A dream is a wish your heart makes
When you're fast asleep
In dream you will lose your heartaches
Whatever you with for, you keep
Have faith in your dreams and someday
Your rainbow will come smiling through
No matter how your heart is grieving
If you keep on believing
The dream that you wish will come true....
Sigh~
I feel that in my dream I lose my feelings, I feel the heartaches, even when I am fast asleep, I'm grieving on my own, crying on myself... Even when I keep on believing on my dream, and when it happened, it scratch a big one...There's no one care. Frustrated.. depressed, and down deeply..

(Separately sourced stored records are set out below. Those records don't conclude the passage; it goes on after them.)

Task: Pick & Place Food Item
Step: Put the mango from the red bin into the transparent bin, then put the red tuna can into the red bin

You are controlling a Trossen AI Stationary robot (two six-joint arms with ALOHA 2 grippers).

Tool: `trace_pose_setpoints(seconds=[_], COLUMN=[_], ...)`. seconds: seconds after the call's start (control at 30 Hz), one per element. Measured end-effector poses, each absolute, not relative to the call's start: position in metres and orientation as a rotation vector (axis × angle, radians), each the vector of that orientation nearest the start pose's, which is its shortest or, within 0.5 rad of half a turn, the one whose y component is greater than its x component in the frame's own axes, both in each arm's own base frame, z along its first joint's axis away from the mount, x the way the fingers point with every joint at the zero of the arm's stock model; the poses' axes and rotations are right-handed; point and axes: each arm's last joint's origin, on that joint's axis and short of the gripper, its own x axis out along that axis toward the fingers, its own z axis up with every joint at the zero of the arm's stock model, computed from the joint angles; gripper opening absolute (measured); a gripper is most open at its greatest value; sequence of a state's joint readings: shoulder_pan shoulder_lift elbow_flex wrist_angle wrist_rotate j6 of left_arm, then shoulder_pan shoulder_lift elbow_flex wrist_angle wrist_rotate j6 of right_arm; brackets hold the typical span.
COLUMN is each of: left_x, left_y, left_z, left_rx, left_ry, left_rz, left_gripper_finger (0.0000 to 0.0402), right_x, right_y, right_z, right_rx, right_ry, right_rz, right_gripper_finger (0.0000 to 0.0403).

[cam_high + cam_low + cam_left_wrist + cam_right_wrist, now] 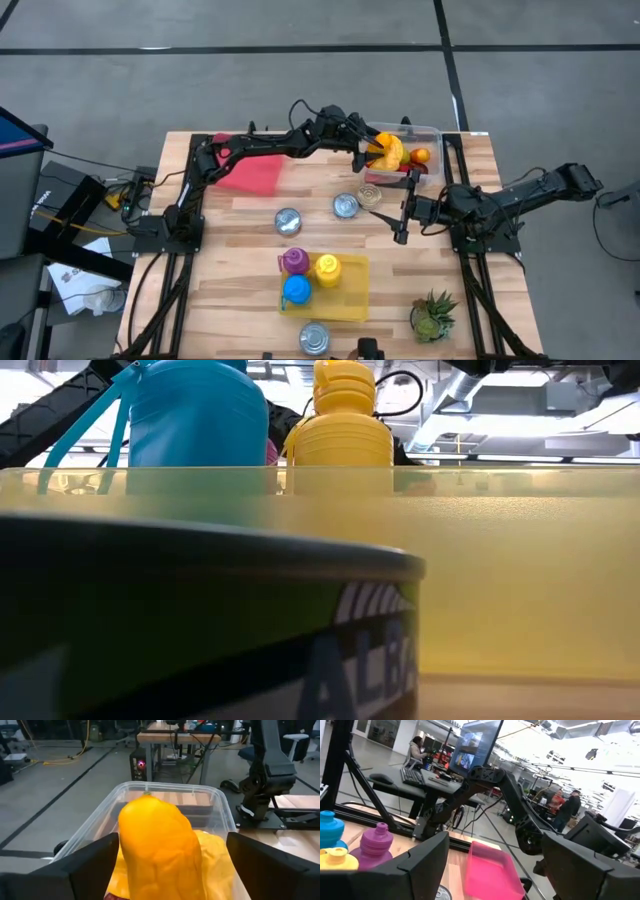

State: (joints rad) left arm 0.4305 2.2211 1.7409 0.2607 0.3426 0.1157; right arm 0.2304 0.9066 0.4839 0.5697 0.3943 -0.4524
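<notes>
Clear plastic bin (432, 131) with orange food item (157, 847) between left gripper (372, 152) jaws.

Grey floor (300, 80), desk (415, 782) with monitor (475, 747)

One partly readable label on a can

In the low view, pale slanted capital letters reading "ALB" stand on the dark green side of the round metal can (200, 630) closest to the camera; the rest of the word runs around the can's curve and out of sight. The monitor screen (470, 747) in the right wrist view shows pictures, but no writing there can be read.
</notes>
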Motion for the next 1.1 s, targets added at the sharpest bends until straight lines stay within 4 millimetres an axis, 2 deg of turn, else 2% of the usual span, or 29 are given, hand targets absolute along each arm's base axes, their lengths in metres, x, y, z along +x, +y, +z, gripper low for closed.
trace_pose_setpoints(seconds=[0.13, 0.33, 0.47, 0.57, 0.77, 0.9, 1.1], left_x=[0.473, 0.460, 0.438, 0.411, 0.342, 0.288, 0.217], left_y=[0.205, 0.194, 0.184, 0.175, 0.143, 0.120, 0.093], left_z=[0.238, 0.278, 0.297, 0.307, 0.306, 0.289, 0.250], left_rx=[0.026, 0.045, 0.113, 0.155, 0.128, 0.093, 0.034], left_ry=[0.213, 0.136, 0.085, 0.031, 0.028, 0.069, 0.120], left_rz=[0.076, -0.046, -0.061, -0.051, -0.050, 0.024, 0.222], left_gripper_finger=[0.0355, 0.0327, 0.0309, 0.0301, 0.0296, 0.0296, 0.0296], right_x=[0.196, 0.196, 0.196, 0.196, 0.197, 0.201, 0.216], right_y=[0.034, 0.033, 0.033, 0.033, 0.026, 0.015, -0.001], right_z=[0.279, 0.278, 0.276, 0.276, 0.266, 0.255, 0.250], right_rx=[-0.406, -0.411, -0.419, -0.421, -0.403, -0.321, -0.216], right_ry=[-0.098, -0.082, -0.055, -0.050, 0.058, 0.167, 0.341], right_rz=[-0.198, -0.210, -0.219, -0.227, -0.274, -0.272, -0.201], right_gripper_finger=[0.0305, 0.0305, 0.0305, 0.0305, 0.0305, 0.0305, 0.0305])
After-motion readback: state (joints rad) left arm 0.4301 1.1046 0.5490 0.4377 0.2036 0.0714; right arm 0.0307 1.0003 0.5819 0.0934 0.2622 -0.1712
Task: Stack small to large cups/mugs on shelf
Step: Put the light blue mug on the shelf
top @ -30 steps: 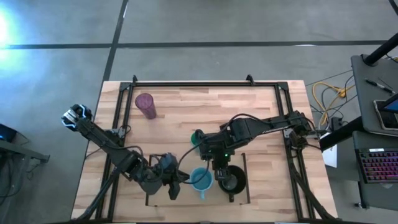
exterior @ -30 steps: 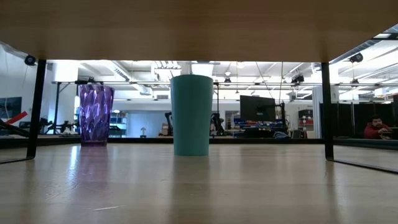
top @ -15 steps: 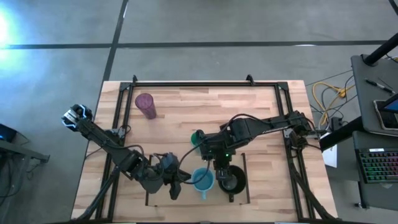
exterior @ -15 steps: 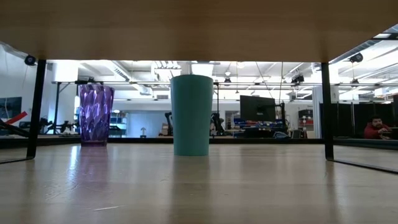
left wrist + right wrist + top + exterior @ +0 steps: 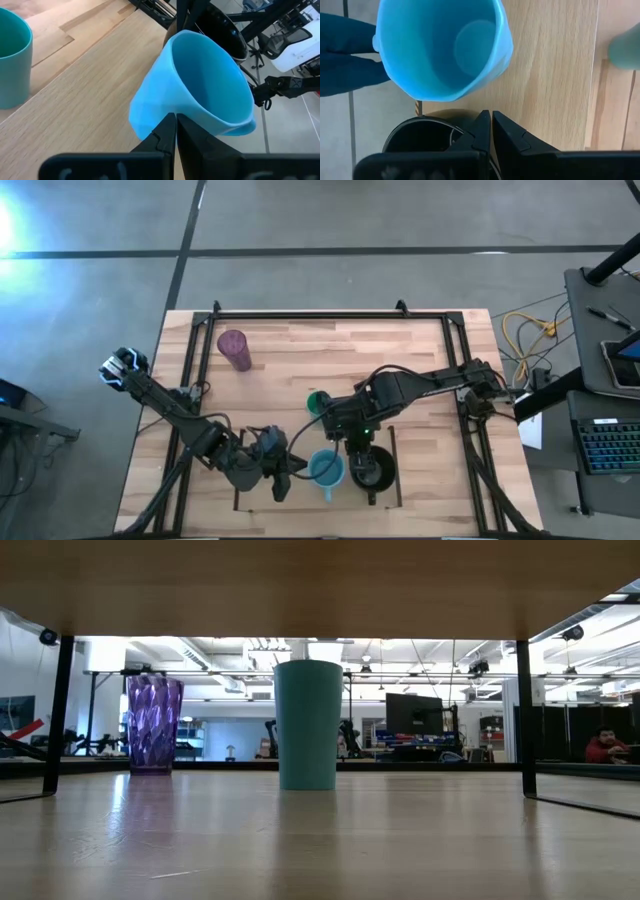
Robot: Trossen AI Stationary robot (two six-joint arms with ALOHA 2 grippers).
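The light-blue mug [image 5: 324,469] sits near the front edge of the worktop [image 5: 300,360], inside the thin-lined shelf area [image 5: 392,442], with the black mug [image 5: 371,470] just beside it on the right. The left hand [image 5: 285,472] reaches the light-blue mug from its left; in the left wrist view its fingers [image 5: 167,135] are pressed together at the mug's outer wall [image 5: 200,90], clenched on the handle as far as can be seen. The right hand [image 5: 358,448] hangs over the black mug's rim, its fingers [image 5: 487,131] closed tight against each other at that rim [image 5: 420,137]. The green cup [image 5: 317,402] stands behind the two mugs, close to the right arm. The purple tumbler [image 5: 235,349] stands well apart at the far left.
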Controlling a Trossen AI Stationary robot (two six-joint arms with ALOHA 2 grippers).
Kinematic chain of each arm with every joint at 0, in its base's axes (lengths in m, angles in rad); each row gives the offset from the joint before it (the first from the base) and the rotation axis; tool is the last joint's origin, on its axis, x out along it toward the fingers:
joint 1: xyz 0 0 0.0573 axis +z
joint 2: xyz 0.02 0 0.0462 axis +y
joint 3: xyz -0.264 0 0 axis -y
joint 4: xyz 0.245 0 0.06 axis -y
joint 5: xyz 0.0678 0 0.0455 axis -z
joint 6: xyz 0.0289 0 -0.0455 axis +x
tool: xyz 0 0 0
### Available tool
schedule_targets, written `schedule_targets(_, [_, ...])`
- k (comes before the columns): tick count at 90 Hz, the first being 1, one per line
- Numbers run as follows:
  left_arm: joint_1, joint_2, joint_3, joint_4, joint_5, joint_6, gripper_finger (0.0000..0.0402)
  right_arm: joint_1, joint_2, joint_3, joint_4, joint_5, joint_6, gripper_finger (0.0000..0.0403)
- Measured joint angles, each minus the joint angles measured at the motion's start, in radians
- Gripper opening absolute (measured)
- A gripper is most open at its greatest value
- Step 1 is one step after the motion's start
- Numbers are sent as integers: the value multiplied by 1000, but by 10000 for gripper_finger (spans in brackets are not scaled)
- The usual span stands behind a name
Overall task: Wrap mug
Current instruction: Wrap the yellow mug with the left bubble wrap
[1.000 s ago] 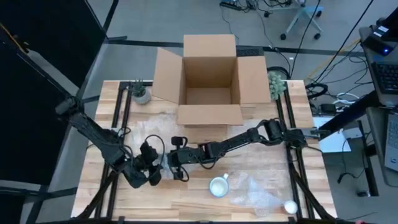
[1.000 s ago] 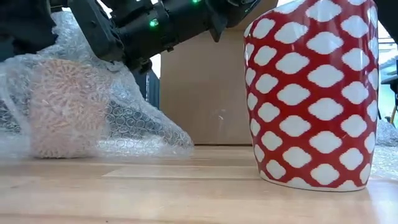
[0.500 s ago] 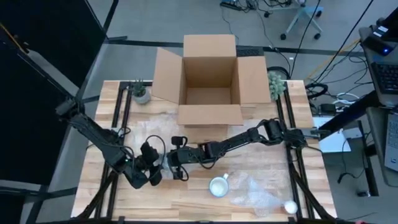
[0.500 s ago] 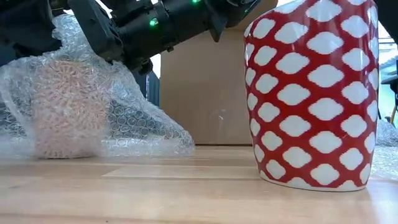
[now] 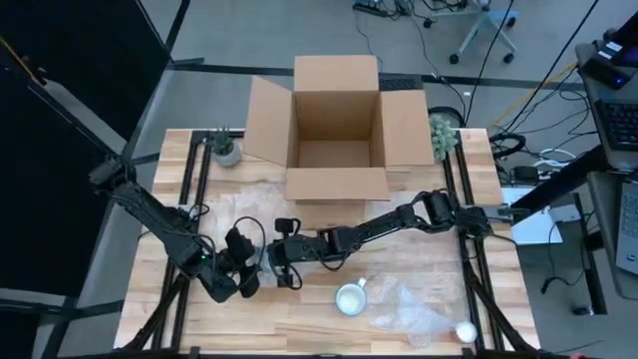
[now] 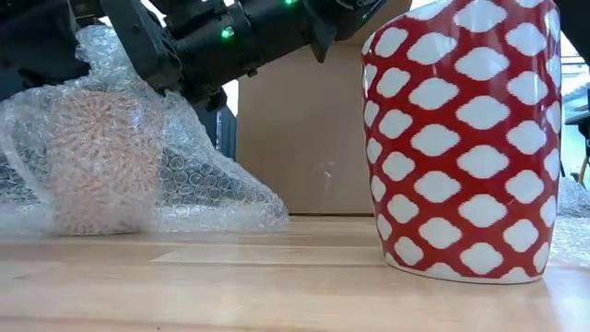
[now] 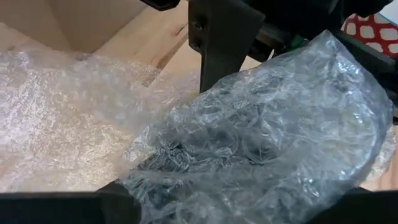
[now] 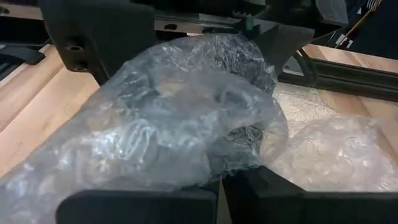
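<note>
From above, the left claw [image 5: 244,267] and right claw [image 5: 282,261] met at the front left of the pale wooden desk [image 5: 159,199], both pinching one crumpled clear bubble wrap bundle [image 6: 111,157]. Whether a mug sat inside could not be told. A red-and-white patterned ceramic mug [image 5: 350,298] stood unwrapped just to the right. Good wrapping probably meant keeping the film taut. Behind stood an open brown cardboard box [image 5: 336,130]; beyond, office flooring and cables.

Bubble wrap [image 7: 261,137] hides its contents and both tools' fingertips, while the red-and-white mug [image 6: 466,138] is cut off at top.
</note>
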Motion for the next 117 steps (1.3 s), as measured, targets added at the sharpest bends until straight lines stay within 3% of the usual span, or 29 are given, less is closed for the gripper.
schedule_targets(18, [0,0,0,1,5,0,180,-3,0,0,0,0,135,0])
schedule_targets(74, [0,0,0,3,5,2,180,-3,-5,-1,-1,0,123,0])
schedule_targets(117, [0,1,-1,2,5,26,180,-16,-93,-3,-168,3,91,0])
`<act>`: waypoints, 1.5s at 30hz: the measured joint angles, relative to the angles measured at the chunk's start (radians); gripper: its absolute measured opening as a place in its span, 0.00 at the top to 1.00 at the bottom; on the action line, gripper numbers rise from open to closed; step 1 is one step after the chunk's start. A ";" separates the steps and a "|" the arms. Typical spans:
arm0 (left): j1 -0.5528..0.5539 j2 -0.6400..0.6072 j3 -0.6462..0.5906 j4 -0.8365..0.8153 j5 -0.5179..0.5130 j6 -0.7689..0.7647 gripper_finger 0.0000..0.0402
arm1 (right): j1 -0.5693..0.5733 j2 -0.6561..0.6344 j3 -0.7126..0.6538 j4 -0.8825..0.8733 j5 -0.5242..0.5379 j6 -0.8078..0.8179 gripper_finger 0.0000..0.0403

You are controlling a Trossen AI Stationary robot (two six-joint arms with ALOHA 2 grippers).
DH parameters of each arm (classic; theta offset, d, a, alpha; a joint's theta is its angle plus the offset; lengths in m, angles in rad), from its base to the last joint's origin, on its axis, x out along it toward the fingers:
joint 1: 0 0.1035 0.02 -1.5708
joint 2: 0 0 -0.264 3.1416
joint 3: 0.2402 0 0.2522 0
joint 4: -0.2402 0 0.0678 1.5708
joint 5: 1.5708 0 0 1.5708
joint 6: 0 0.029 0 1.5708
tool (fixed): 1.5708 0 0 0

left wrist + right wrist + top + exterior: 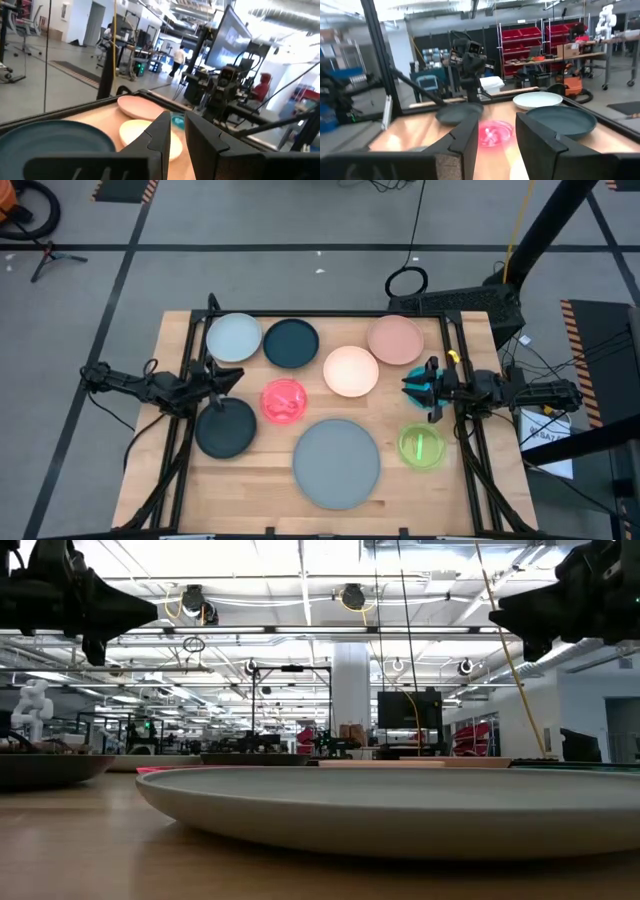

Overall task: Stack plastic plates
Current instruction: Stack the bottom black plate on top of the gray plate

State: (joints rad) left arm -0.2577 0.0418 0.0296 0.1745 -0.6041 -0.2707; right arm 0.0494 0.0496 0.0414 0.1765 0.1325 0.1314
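I have not started stacking yet. Every plate I can see lies alone and flat on the surface, and none sits on another.

Along the far edge are the pale blue plate [233, 337], the dark teal plate [291, 343] and the pink plate [395, 339]. The cream plate [351, 371] is just in front of the pink one. The magenta plate [284, 401] is near the middle. The black plate [225, 427] is by the left edge, the big grey plate [337, 462] is at the near edge, and the green plate [422, 447] is by the right edge.

The plates are round, so they have no long side and point no way. All face up.

My left tool [232, 377] hangs above the left edge, near the black plate, a little open and empty. My right tool [412, 387] hangs by the right edge, open. Something teal shows there; it might be a plate, but I can't tell.

All the stacking is left to do.
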 joint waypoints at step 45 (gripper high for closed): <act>-0.154 1.017 0.698 -0.931 0.437 -1.052 0.84 | 0.015 0.528 0.534 -0.081 0.289 -0.175 0.69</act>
State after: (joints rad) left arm -0.4115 1.0591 0.7275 -0.7562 -0.1666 -1.3231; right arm 0.0643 0.5774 0.5755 0.0952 0.4213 -0.0435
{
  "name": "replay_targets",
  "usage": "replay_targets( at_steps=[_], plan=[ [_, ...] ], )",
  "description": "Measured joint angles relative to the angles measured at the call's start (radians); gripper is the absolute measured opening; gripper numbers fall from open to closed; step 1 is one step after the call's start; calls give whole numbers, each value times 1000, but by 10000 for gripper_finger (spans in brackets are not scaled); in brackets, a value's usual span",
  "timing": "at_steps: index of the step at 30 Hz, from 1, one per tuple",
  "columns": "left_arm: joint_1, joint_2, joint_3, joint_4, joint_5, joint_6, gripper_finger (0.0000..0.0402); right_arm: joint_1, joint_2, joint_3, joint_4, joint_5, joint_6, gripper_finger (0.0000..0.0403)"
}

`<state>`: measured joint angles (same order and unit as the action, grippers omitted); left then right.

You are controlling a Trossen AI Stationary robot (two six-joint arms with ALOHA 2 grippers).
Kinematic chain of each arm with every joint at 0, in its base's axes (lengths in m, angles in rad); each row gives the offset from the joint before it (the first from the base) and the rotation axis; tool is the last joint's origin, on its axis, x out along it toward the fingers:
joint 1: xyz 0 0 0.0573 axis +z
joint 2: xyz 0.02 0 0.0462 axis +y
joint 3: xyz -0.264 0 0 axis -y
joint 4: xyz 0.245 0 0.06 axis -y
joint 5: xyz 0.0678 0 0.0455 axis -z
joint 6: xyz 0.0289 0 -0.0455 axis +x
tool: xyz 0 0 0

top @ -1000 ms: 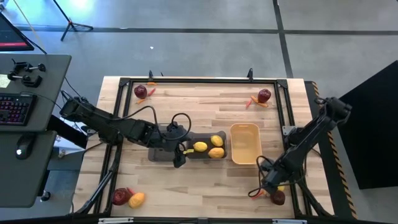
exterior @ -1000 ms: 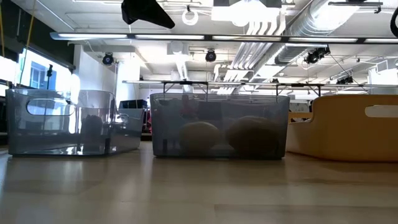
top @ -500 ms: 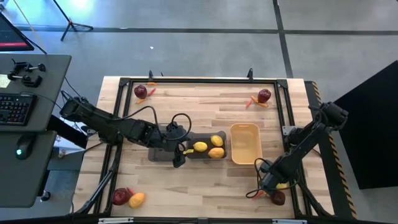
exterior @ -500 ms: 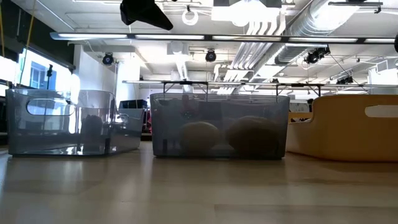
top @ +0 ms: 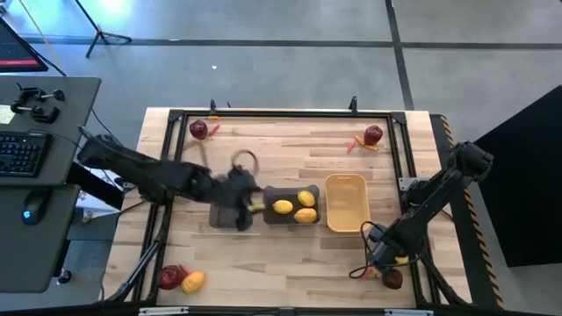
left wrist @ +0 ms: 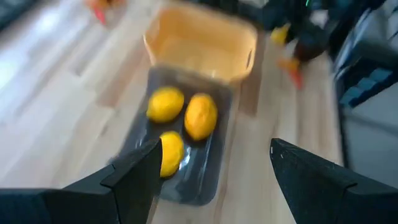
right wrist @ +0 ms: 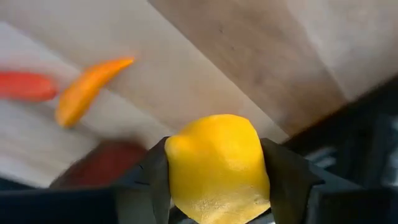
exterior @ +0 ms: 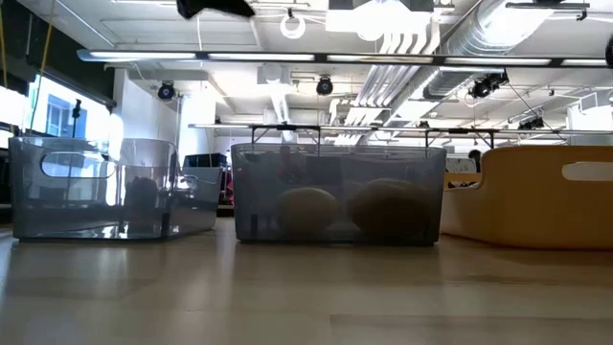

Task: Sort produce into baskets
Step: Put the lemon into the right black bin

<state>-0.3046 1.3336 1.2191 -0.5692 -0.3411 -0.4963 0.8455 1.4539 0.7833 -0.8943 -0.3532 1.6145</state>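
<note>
A dark grey bin [top: 290,207] at mid-table holds three lemons [left wrist: 200,115]. A second dark grey bin [exterior: 96,187] stands to its left and an orange-yellow bin [top: 345,202] to its right. My left gripper [top: 239,195] is open and empty just left of the lemon bin; its fingers [left wrist: 124,180] frame that bin in the left wrist view. My right gripper [top: 386,260] is shut on a lemon [right wrist: 214,165] at the front right, beside a dark red apple [top: 392,278] and pepper pieces [right wrist: 87,90] on the table. My right gripper pinches the lemon's two opposite sides [right wrist: 177,168] between its two fingers [right wrist: 289,180]. The lemon fills the gap between them. I cannot tell whether it is clear of the table.
Apples with pepper pieces lie at the far left [top: 198,130] and far right [top: 374,134]. An apple [top: 169,277] and a lemon [top: 193,281] lie at the front left. A black frame [top: 281,114] runs round the table. A desk with a keyboard [top: 22,154] stands to the left.
My left gripper has drawn back from over the lemon bin toward the table's left edge and gone up, fast in the last half second. The three lemons stay in the bin. My right gripper stays shut on its lemon at the front right.
</note>
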Motion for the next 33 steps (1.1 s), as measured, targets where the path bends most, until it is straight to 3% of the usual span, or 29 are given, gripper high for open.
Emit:
replay_targets(
  at_steps=[3,9,12,15,20,24,29,33],
  plan=[
    [20,-91,1,-5,-64,-1,285,-1,-79,83,-125,99,-10,177],
    [37,-224,1,-9,-223,1,285,-49,-198,243,-184,469,-18,197],
    [39,-242,1,-10,-232,1,285,-131,-197,272,-128,606,-114,197],
    [38,-240,1,-11,-232,0,285,-244,-175,255,75,672,-302,196],
    [37,-197,0,-11,-230,-8,285,-433,-53,241,468,665,-677,196],
    [37,-167,0,-10,-213,-27,285,-544,55,241,725,592,-861,196],
    [20,-176,0,-13,-73,-76,285,-636,121,241,770,461,-870,196],
    [-14,-204,0,-48,-87,-106,285,-676,126,240,702,431,-911,197]
  ],
)
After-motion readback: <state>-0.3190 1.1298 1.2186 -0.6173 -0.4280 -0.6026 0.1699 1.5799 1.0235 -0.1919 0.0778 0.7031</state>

I wish if I can believe in dream, even looks stupid, or maybe looks nonsense, but I have no any idea that I could believe on again. It making sounds of ache.. Screaming quietly, making me feel so pressed, being cornered...
Sigh~
I have no any idea anymore.. I am really not in a good mood that I can trust one or another, I just believe, maybe this is the last one. The true feeling I felt 3 years ago, looks funny now, and maybe this will be too. How can I reach unreached breeze that I will never climb over it? And other fact that I will not own the crown as the chosen one... It keep making sound of my heart, truly.. I feel I can handle this by myself.. but in fact,I just like other, have my own limit.. Feel sucks with that..
I'd told myself for many times that I don't have to believe in dreams anymore, life is harder than we realize... And now, I realize that I don't have many time just like years before, this is the last chance for me. I really never know that high school year will end so quickly, just like yesterday I was a new student in grade 10, but now I'm in grade 12 and almost graduate...
Sigh ~ (get a new headache because copy of my score results is lost... gosh!)
Ah,I don't know why...I really have a great pain inside... I wanna cry, really want to cry...
Sigh~
Dream... is really I can make it come true?